Work order.
The records below need to be printed in full. Keep each one exact.
Recorded data Start Marker
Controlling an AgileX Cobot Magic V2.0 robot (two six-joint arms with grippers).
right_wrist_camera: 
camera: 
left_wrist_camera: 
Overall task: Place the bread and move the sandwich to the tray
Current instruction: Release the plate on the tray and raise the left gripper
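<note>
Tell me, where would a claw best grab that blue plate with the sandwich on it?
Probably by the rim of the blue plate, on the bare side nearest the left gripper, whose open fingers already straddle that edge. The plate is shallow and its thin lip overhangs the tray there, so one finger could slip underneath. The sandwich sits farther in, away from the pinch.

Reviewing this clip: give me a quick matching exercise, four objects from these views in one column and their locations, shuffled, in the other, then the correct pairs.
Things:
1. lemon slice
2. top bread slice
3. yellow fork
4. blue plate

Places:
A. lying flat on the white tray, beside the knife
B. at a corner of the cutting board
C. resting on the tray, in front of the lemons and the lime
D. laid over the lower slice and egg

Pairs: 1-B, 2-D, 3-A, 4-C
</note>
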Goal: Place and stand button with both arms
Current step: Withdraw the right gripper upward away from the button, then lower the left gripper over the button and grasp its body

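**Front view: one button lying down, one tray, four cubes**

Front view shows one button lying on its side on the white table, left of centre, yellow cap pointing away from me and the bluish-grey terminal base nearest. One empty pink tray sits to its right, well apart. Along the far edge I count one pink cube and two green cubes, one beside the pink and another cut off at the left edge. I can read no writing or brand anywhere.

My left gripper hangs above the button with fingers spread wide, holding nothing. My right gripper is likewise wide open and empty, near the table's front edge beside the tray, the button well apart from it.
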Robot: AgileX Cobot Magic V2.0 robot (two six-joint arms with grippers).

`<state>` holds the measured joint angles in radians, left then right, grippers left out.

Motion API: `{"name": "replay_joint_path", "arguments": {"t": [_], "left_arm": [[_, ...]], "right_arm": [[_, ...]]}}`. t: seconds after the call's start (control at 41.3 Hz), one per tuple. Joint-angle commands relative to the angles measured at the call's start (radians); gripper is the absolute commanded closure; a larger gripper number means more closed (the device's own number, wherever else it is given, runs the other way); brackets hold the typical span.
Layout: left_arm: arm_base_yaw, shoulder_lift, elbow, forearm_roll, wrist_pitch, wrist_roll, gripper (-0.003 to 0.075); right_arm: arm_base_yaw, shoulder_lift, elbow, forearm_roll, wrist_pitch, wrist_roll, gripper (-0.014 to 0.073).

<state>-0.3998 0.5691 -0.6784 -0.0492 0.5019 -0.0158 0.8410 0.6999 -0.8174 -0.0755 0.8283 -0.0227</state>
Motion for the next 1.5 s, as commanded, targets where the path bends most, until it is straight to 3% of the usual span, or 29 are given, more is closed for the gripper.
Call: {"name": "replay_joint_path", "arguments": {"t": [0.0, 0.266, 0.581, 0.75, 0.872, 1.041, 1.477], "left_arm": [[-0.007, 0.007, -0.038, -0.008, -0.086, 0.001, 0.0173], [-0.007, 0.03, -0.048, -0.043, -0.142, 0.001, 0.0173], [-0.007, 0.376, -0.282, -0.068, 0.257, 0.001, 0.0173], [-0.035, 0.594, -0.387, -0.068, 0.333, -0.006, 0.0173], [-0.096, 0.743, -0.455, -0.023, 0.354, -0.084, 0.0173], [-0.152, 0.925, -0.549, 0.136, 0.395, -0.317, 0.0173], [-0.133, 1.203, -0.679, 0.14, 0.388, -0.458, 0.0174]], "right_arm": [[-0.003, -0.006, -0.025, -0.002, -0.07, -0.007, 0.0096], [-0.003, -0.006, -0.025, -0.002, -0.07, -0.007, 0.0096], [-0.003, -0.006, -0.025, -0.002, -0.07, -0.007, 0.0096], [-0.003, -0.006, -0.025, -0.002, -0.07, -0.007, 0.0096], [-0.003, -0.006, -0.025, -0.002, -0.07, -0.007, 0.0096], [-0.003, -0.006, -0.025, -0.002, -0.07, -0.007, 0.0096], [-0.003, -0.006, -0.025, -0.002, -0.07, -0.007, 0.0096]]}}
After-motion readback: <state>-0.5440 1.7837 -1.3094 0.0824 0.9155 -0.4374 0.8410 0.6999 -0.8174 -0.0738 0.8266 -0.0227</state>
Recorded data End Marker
Task response.
Controlling an AgileX Cobot Magic V2.0 robot (two six-joint arms with grippers).
right_wrist_camera: 
camera: 
left_wrist_camera: 
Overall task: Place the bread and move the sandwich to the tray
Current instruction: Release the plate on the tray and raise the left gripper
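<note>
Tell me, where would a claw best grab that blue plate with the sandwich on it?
Probably by the rim of the blue plate, on the bare side nearest the left gripper, whose open fingers already straddle that edge. The plate is shallow and its thin lip overhangs the tray there, so one finger could slip underneath. The sandwich sits farther in, away from the pinch.

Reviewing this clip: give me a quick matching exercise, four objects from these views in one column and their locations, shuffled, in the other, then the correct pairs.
Things:
1. lemon slice
2. top bread slice
3. yellow fork
4. blue plate

Places:
A. lying flat on the white tray, beside the knife
B. at a corner of the cutting board
C. resting on the tray, in front of the lemons and the lime
D. laid over the lower slice and egg

Pairs: 1-B, 2-D, 3-A, 4-C
</note>
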Goal: Place and stand button with both arms
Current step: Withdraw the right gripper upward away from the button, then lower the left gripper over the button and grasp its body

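**Front view: one button lying down, one tray, four cubes**

Front view shows one button lying on its side on the white table, left of centre, yellow cap pointing away from me and the bluish-grey terminal base nearest. One empty pink tray sits to its right, well apart. Along the far edge I count one pink cube and two green cubes, one beside the pink and another cut off at the left edge. I can read no writing or brand anywhere.

My left gripper hangs above the button with fingers spread wide, holding nothing. My right gripper is likewise wide open and empty, near the table's front edge beside the tray, the button well apart from it.
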Robot: AgileX Cobot Magic V2.0 robot (two six-joint arms with grippers).

`<state>` holds the measured joint angles in radians, left then right, grippers left out.

Motion API: `{"name": "replay_joint_path", "arguments": {"t": [_], "left_arm": [[_, ...]], "right_arm": [[_, ...]]}}`. t: seconds after the call's start (control at 41.3 Hz), one per tuple. Joint-angle commands relative to the angles measured at the call's start (radians); gripper is the absolute commanded closure; a larger gripper number means more closed (the device's own number, wherever else it is given, runs the other way); brackets hold the typical span.
Layout: left_arm: arm_base_yaw, shoulder_lift, elbow, forearm_roll, wrist_pitch, wrist_roll, gripper (-0.003 to 0.075); right_arm: arm_base_yaw, shoulder_lift, elbow, forearm_roll, wrist_pitch, wrist_roll, gripper (-0.014 to 0.073).

<state>-0.3998 0.5691 -0.6784 -0.0492 0.5019 -0.0158 0.8410 0.6999 -0.8174 -0.0755 0.8283 -0.0227</state>
Motion for the next 1.5 s, as commanded, targets where the path bends most, until it is straight to 3% of the usual span, or 29 are given, more is closed for the gripper.
Call: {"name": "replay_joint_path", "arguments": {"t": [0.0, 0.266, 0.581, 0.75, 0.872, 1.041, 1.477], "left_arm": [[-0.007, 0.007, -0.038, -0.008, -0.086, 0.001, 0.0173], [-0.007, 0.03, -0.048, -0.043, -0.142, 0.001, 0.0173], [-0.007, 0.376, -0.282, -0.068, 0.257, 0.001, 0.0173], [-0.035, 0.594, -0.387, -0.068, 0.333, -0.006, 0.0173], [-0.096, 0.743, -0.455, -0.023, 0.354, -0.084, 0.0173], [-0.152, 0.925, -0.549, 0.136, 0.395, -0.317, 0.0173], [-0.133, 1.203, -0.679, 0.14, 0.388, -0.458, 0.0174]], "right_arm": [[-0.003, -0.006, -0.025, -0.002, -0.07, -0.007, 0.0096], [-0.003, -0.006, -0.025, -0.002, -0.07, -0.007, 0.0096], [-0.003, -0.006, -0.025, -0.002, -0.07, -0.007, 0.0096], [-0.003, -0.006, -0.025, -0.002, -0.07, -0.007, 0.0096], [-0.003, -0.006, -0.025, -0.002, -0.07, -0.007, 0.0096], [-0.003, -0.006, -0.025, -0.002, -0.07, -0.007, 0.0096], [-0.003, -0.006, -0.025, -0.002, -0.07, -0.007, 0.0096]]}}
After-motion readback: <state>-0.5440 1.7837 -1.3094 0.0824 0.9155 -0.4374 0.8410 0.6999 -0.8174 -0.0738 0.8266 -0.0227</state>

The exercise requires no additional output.